Fokbeleid
Als eerste willen we dat beide ouders op zo veel mogelijk getest zijn qua erfelijke aandoeningen op wat nu mogelijk te testen valt.
Dan kunnen we nl rekening houdend met de wet van Mendel, uitsluiten dat de pup lijder zal zijn aan een van de geteste aandoeningen.
In principe is een drager van een bepaald gen een gezonde hond, maar twee dragers geven samen 25% kans op pups die lijder zijn aan een bepaalde aandoening.
Aa x Aa: 25% AA, 50% dragers zijnde Aa, en 25% lijders nl aa.
Op dit nog kleine ras gezond te houden, willen we dan ook verantwoord fokken.
Heup en elleboogfoto’s worden gemaakt, waarbij we ook checken of ook uitslagen van naaste familieleden bekend zijn.
Daarnaast kijken we of de ouders geen naaste familie banden hebben, om de genenpoel optimaal te gebruiken.
De bonitatie is een volgend item.
Een test waarbij niet alleen de fokgeschiktheid op uiterlijke kenmerken wordt weergegeven in letters en cijfers, maar ook gedrag, karakter hierin wordt uitgedrukt.
Schuwe en agressieve honden krijgen een code wat weergeeft dat ze niet geschikt zijn voor de fok.
Maar ook hierbij blijkt dat vele honden niet getest zijn.
Het volgende is de check of de reu niet al veel vaker is gebruikt als dekreu en deze bloedlijn veel voorkomt.
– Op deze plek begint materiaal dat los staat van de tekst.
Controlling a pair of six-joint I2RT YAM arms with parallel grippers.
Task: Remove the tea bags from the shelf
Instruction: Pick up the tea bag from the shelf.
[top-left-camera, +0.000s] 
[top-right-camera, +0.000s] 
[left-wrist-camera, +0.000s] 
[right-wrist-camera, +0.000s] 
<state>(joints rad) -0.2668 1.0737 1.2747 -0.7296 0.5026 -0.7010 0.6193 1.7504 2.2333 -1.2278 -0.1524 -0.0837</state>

Daarbij is het goed om ook te kijken of er met honden uit deze lijn ook daadwerkelijk gefokt wordt.
De afgelopen jaren bleek dat er dan een beperkt aantal combinaties als optimaal te beschouwen waren.
Als we deze in kaart hadden gebracht, werd de eigenaar onder de loep genomen, omdat niet alleen aangeboren, genetisch bepaalde kenmerken van belang zijn, kijken dan ook naar honden uit hetzelfde nest.
Het sluitstuk van het zoeken naar een goede combinatie is het uiterlijk van de hond, om de raskenmerken, de typische wolfachtige kenmerken te behouden.
Onze voorkeur gaat uit naar kleinere oren, scheefstand van de ogen met amberkleurige iris, mooie dikke vacht met kraag, goede implant van de staat die niet te lang is.
Omdat dit het sluitstuk is, zijn zgn afwijkingen in uiterlijk onderschikt aan de gezonde binnenkant en karakter van de hond.
Voordat de beslissing voor een pup valt, moet u er zeker van zijn dat u bereid bent om uw tijd en aandacht aan de hond te besteden.
Een hondenleven van 10 tot 15 jaar gaat niet alleen om de materiële omstandigheden maar om uw levensstijl, de hond behoort tot uw roedel.
Uiteindelijk maakt u kennis met het begrip kennel, een begrip voor een beschermde fokkerij, elke fokker is namelijk geregistreerd.
Elke kennelnaam is uniek en ingeschreven bij de FCI, waardoor de honden getraceerd kunnen worden.
Het opvoeden van een pup is niet gemakkelijk.
De eigenaar heeft veel tijd nodig voor de pup, natuurlijk ook begrip en geduld van de rest van het gezin.